Look below for the line containing "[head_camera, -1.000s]" and the line containing "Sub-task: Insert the", then set down both and every line between them exactly, without pictures.

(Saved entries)
<<<<

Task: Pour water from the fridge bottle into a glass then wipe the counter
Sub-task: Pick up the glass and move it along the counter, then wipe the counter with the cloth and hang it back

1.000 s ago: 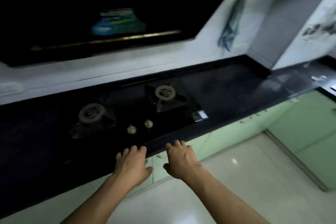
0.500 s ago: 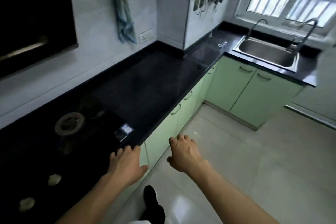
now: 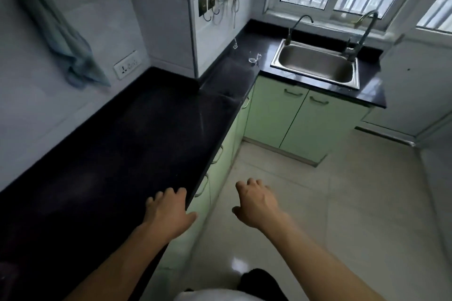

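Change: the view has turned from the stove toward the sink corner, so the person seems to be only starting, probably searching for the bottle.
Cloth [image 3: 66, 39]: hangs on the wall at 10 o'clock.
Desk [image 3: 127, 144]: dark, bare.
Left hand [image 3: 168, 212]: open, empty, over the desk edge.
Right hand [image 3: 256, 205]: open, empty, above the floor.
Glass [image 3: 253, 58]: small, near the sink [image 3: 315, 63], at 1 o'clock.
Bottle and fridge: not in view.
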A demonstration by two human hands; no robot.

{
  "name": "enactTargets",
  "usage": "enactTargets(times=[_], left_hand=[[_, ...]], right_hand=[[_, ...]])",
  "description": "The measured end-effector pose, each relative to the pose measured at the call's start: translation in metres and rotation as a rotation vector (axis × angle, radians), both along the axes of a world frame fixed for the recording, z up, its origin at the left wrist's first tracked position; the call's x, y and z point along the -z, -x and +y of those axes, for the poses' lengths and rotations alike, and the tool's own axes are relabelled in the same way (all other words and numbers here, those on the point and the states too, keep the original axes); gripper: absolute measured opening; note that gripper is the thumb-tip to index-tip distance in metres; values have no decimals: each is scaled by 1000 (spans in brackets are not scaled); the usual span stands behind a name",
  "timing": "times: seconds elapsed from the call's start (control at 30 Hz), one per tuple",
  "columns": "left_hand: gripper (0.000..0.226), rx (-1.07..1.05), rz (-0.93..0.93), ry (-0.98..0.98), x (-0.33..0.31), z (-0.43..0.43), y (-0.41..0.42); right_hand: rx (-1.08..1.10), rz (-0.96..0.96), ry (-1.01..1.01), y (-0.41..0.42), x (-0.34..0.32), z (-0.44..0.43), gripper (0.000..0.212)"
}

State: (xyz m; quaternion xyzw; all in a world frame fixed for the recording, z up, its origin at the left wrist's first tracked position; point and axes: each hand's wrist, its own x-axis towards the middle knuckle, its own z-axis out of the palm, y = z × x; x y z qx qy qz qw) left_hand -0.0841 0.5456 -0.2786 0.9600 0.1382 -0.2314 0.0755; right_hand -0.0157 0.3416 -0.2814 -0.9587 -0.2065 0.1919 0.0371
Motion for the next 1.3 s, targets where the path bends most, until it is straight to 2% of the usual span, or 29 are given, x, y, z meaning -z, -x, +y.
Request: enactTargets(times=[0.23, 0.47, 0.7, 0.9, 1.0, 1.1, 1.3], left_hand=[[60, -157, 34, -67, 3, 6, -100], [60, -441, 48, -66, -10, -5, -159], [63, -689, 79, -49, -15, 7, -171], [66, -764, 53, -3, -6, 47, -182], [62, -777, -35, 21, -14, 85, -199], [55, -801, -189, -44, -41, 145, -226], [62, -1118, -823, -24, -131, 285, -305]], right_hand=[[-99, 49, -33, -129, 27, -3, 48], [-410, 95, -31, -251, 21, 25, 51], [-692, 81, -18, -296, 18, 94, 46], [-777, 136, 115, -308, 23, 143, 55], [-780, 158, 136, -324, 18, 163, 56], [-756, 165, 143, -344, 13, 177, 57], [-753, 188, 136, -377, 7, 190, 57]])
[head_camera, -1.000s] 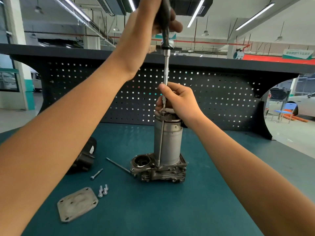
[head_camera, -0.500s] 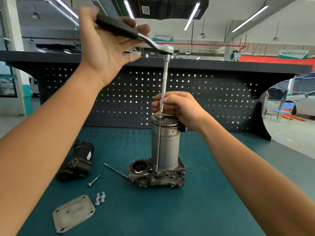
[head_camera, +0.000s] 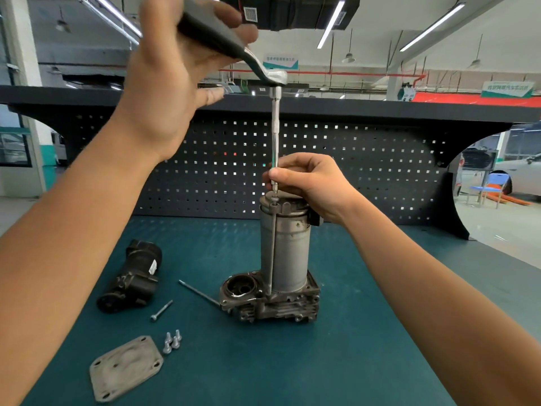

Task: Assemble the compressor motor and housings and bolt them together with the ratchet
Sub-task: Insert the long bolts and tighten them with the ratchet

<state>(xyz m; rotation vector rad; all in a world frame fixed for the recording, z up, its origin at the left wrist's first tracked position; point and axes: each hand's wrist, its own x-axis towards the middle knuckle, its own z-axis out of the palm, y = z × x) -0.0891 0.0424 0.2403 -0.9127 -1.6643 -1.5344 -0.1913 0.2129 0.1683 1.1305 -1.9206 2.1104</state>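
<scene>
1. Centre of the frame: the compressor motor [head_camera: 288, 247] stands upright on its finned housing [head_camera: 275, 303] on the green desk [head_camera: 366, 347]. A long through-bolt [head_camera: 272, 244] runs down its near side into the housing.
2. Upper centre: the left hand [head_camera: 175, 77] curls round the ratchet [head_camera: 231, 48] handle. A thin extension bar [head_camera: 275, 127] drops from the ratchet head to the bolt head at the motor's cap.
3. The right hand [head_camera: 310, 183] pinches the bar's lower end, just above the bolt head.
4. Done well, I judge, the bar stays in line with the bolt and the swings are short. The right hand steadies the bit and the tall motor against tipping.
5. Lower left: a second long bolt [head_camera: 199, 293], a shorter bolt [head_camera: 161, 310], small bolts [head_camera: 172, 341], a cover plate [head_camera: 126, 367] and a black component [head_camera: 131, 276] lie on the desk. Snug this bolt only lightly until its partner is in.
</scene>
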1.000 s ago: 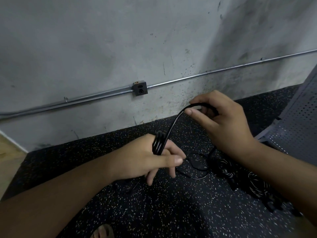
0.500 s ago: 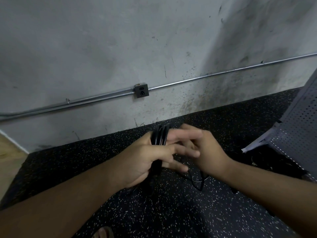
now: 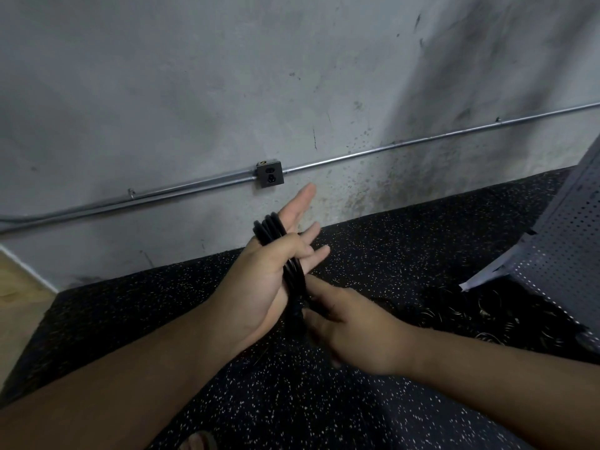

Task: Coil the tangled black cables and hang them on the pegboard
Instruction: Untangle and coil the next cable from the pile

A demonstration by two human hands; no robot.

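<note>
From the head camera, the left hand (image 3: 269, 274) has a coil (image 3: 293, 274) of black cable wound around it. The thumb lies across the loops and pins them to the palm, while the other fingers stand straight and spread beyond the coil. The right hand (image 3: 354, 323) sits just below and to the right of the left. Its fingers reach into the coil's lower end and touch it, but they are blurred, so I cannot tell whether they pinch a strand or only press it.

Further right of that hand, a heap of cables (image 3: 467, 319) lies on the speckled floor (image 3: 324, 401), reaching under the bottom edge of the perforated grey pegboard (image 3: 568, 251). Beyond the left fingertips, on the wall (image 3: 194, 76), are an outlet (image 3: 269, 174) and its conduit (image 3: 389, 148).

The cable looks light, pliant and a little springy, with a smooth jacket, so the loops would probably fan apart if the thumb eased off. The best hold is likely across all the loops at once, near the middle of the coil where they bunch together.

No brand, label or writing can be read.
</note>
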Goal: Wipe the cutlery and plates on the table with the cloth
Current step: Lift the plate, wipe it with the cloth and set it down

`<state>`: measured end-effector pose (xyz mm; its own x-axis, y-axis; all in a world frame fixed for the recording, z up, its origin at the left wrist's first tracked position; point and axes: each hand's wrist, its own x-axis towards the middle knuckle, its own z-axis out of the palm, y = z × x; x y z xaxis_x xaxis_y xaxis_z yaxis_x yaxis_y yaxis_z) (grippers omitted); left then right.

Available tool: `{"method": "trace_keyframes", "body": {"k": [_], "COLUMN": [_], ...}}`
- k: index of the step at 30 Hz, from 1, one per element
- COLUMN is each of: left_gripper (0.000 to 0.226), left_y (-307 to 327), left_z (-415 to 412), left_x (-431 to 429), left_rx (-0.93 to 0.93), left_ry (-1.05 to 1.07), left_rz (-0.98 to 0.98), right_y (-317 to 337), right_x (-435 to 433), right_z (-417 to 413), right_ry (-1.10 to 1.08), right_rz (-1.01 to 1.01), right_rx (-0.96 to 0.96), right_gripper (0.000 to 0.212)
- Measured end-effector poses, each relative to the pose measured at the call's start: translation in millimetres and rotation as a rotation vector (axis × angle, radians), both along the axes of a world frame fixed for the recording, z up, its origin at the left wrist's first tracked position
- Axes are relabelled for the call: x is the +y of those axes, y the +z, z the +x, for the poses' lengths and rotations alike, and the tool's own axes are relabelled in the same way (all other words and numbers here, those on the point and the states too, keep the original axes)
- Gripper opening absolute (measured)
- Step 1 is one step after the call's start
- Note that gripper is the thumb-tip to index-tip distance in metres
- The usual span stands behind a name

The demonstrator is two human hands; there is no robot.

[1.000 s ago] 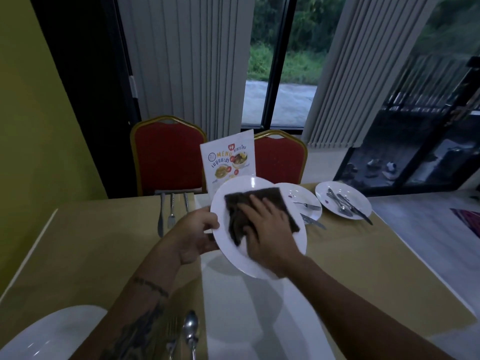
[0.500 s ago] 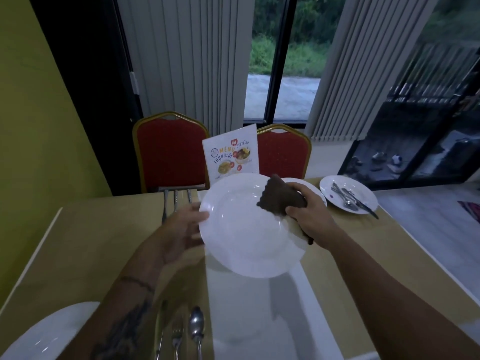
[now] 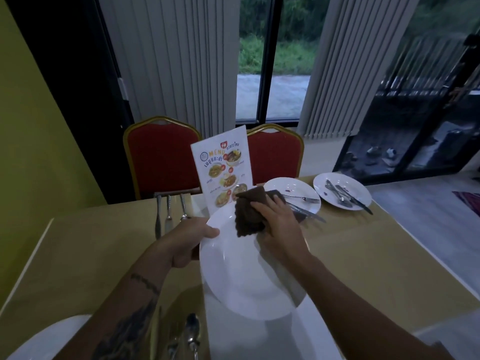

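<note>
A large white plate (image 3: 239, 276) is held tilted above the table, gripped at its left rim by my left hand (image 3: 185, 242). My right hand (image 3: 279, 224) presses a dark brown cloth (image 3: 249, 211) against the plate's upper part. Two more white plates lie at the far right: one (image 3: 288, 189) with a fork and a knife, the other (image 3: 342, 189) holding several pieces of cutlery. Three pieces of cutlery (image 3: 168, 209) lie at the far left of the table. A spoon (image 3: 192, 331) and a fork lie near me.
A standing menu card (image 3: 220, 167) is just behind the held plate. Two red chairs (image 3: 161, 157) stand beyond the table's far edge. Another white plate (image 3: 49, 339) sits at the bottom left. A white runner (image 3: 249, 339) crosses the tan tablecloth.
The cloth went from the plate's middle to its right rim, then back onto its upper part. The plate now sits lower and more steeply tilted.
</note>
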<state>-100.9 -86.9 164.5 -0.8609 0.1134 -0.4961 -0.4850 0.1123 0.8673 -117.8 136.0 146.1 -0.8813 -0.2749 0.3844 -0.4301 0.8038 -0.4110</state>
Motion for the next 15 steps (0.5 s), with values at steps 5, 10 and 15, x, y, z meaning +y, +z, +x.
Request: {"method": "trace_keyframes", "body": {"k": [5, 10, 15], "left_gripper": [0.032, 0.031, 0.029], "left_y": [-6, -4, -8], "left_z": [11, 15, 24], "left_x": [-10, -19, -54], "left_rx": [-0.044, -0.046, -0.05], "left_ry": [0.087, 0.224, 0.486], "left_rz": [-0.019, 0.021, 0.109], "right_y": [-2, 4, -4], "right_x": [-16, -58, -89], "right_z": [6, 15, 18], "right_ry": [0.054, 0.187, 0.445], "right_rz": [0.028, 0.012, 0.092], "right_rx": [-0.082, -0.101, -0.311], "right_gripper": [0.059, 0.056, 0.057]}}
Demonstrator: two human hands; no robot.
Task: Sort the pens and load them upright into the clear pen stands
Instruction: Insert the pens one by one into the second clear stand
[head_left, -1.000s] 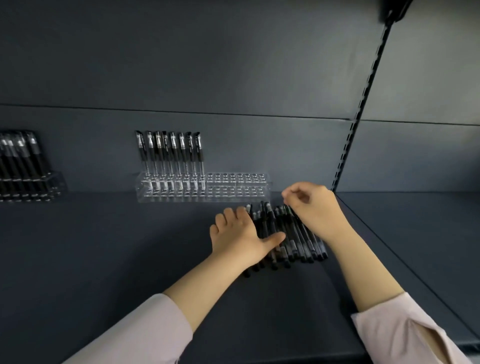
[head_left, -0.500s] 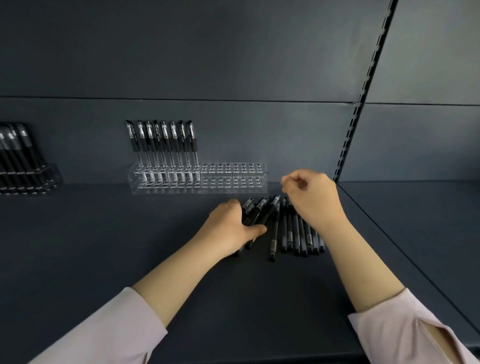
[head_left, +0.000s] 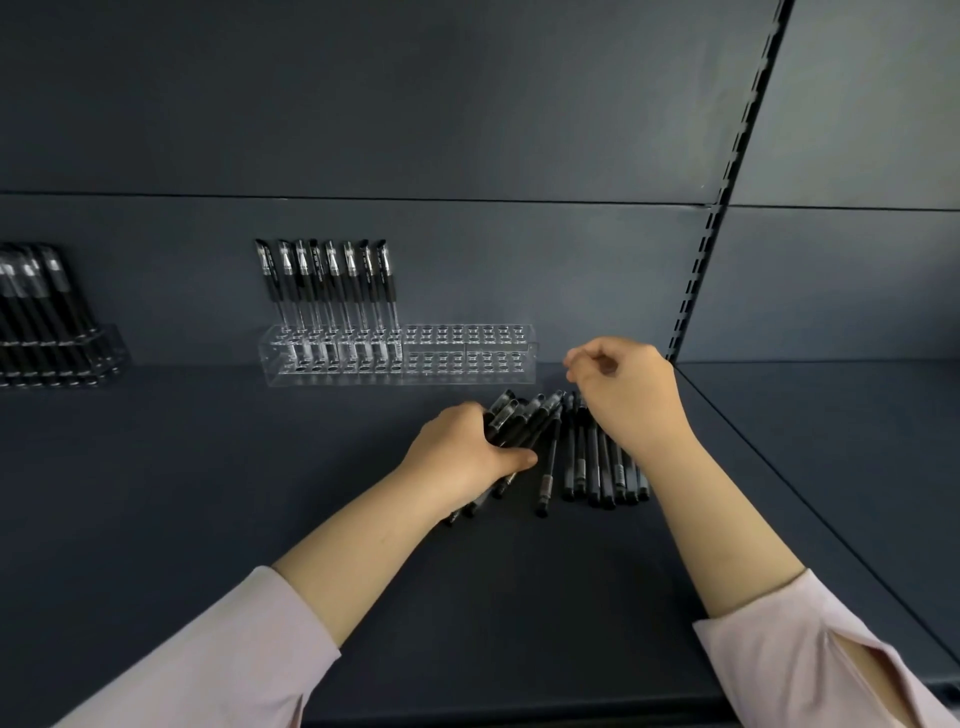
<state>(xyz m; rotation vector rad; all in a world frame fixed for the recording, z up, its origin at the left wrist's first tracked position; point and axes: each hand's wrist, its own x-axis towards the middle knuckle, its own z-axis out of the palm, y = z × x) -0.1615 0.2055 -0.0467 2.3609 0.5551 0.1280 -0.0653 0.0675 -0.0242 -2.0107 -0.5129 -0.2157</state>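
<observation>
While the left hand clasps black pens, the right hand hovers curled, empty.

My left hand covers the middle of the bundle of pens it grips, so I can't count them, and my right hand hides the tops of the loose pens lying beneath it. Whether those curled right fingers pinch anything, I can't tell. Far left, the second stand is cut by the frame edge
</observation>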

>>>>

Response ->
[head_camera, -1.000s] 
[head_camera, -0.500s] 
[head_camera, +0.000s] 

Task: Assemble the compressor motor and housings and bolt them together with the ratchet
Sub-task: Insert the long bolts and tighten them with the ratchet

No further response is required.